Dataset excerpts

- - - - - - -

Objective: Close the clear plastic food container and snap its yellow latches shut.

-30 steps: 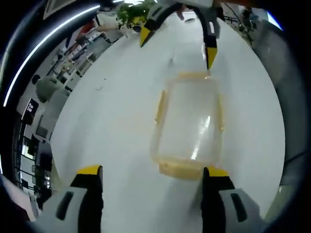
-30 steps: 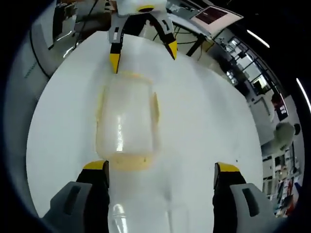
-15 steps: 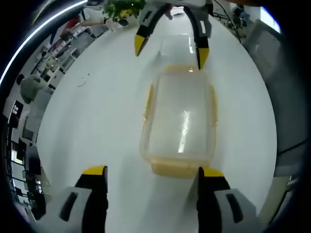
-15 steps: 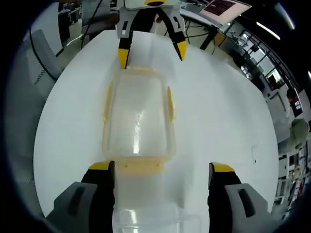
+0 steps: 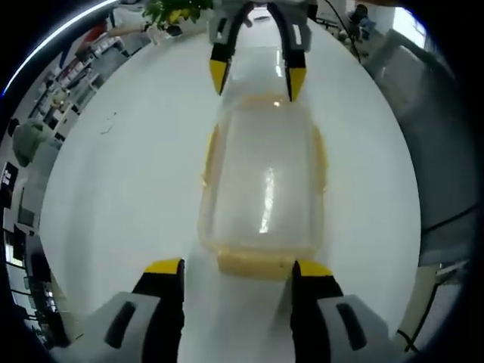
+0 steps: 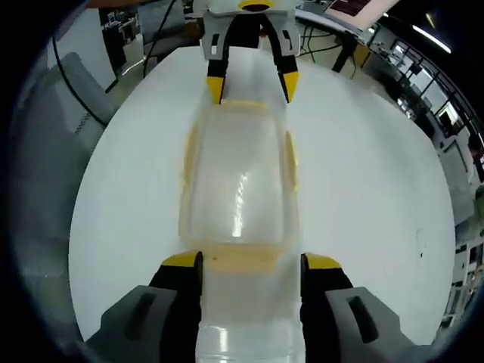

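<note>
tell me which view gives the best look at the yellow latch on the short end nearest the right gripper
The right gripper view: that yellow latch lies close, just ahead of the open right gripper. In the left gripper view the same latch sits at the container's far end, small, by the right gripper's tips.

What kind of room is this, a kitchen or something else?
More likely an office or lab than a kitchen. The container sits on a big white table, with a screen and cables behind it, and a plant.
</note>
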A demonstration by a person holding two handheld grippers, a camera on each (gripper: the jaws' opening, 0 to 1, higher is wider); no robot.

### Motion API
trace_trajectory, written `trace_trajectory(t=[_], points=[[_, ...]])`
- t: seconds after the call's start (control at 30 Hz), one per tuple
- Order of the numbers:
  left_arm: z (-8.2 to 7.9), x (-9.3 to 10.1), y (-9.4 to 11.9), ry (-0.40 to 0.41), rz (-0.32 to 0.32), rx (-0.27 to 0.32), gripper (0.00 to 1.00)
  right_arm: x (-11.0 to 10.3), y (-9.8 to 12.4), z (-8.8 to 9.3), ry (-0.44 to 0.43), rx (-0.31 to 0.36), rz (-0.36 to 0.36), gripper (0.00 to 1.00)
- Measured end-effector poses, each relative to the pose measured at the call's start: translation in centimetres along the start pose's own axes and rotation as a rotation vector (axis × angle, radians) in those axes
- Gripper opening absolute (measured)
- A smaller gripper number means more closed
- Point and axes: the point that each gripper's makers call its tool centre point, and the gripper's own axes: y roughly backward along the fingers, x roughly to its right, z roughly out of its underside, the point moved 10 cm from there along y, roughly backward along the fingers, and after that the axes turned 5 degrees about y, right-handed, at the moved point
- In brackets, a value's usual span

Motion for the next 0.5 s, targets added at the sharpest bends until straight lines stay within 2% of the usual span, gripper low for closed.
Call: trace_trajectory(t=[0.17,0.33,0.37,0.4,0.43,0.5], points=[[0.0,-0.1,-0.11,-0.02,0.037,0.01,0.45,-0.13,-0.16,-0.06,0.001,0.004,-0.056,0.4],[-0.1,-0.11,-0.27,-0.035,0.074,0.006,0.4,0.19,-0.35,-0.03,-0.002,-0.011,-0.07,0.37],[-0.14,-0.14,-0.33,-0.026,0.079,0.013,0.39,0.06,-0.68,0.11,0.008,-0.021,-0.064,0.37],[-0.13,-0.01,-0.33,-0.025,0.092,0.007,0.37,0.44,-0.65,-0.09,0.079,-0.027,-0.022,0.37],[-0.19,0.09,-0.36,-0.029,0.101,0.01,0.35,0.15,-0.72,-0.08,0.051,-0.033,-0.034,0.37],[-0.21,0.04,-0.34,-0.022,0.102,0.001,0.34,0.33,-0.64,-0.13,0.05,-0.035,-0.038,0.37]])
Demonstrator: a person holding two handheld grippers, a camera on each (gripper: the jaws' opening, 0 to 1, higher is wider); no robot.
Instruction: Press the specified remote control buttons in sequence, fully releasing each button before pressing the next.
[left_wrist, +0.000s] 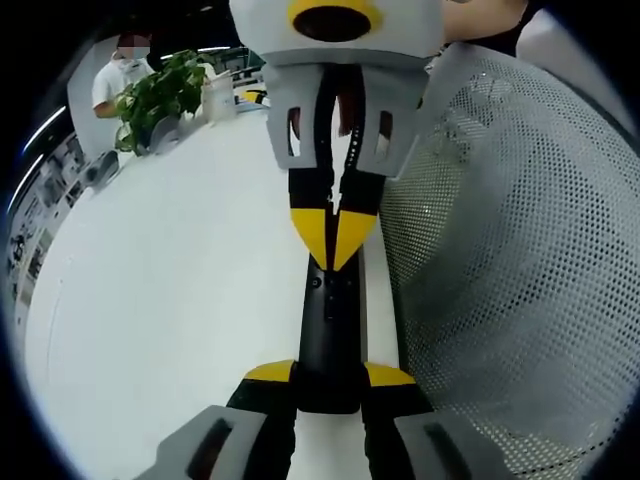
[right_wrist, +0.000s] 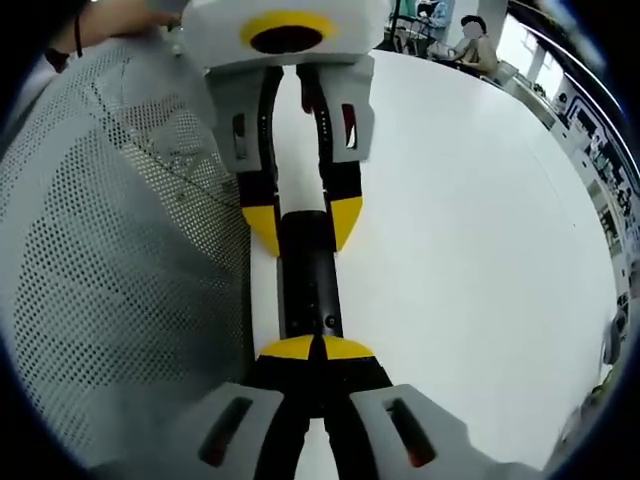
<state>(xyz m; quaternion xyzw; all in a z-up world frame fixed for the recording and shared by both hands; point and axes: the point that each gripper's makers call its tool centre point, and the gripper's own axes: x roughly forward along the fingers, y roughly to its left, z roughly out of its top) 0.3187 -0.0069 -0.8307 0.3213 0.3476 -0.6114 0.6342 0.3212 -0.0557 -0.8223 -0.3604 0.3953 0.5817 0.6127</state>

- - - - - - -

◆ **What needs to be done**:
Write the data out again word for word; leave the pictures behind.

◆ **Solved exercise**:
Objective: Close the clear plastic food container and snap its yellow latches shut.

-30 steps: 
-30 steps: 
-15 steps: 
-15 steps: 
+0 steps: 
+0 steps: 

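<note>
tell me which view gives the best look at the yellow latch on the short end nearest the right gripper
The right gripper view: that yellow latch lies close, just ahead of the open right gripper. In the left gripper view the same latch sits at the container's far end, small, by the right gripper's tips.

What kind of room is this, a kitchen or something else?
More likely an office or lab than a kitchen. The container sits on a big white table, with a screen and cables behind it, and a plant.
</note>
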A demonstration by a person holding two handheld grippers, a camera on each (gripper: the jaws' opening, 0 to 1, higher is wider); no robot.

### Motion API
trace_trajectory, written `trace_trajectory(t=[_], points=[[_, ...]])`
- t: seconds after the call's start (control at 30 Hz), one per tuple
- Order of the numbers:
  left_arm: z (-8.2 to 7.9), x (-9.3 to 10.1), y (-9.4 to 11.9), ry (-0.40 to 0.41), rz (-0.32 to 0.32), rx (-0.27 to 0.32), gripper (0.00 to 1.00)
  right_arm: x (-11.0 to 10.3), y (-9.8 to 12.4), z (-8.8 to 9.3), ry (-0.44 to 0.43), rx (-0.31 to 0.36), rz (-0.36 to 0.36), gripper (0.00 to 1.00)
- Measured end-effector poses, each relative to the pose measured at the call's start: translation in centimetres along the start pose's own axes and rotation as a rotation vector (axis × angle, radians) in those axes
- Gripper opening absolute (measured)
- A smaller gripper number means more closed
- Point and axes: the point that each gripper's makers call its tool centre point, and the gripper's own axes: y roughly backward along the fingers, x roughly to its right, z roughly out of its underside, the point moved 10 cm from there along y, roughly backward along the fingers, and after that the axes turned 5 degrees about y, right-handed, at the moved point
- In brackets, a value's usual span

Motion for the next 0.5 s, targets added at the sharpest bends until straight lines stay within 2% of the usual span, gripper low for closed.
Call: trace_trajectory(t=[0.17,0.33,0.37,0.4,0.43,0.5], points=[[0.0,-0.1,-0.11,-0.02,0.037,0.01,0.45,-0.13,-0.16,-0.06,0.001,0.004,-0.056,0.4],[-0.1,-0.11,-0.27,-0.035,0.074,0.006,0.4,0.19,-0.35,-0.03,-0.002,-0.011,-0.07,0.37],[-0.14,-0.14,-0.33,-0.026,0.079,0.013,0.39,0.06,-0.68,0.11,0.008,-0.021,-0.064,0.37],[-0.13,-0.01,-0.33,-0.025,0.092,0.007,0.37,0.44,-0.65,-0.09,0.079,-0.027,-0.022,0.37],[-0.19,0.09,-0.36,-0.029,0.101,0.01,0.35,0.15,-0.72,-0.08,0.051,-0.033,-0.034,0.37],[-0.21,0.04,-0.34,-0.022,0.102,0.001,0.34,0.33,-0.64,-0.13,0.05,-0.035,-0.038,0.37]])
Demonstrator: a person holding two handheld grippers, a camera on each (gripper: the jaws' opening, 0 to 1, higher is wider); no robot.
Instruction: Press the specified remote control buttons in sequence, fully releasing each button before pressing the next.
[left_wrist, +0.000s] 
[right_wrist, +0.000s] 
<state>(xyz m; quaternion xyzw; all in a z-up world frame fixed for the recording and shared by both hands; point and axes: the point that each gripper's makers call its tool centre point, and the gripper's own axes: x roughly forward along the fingers, y roughly to its left, z roughly out of its top) 0.3187 -0.0069 -0.8307 0.3213 0.3476 -0.6114 0.6342 0.3212 -0.0557 -0.8223 -0.3604 0.3953 0.5817 0.6127</state>

The exercise has been answered in full.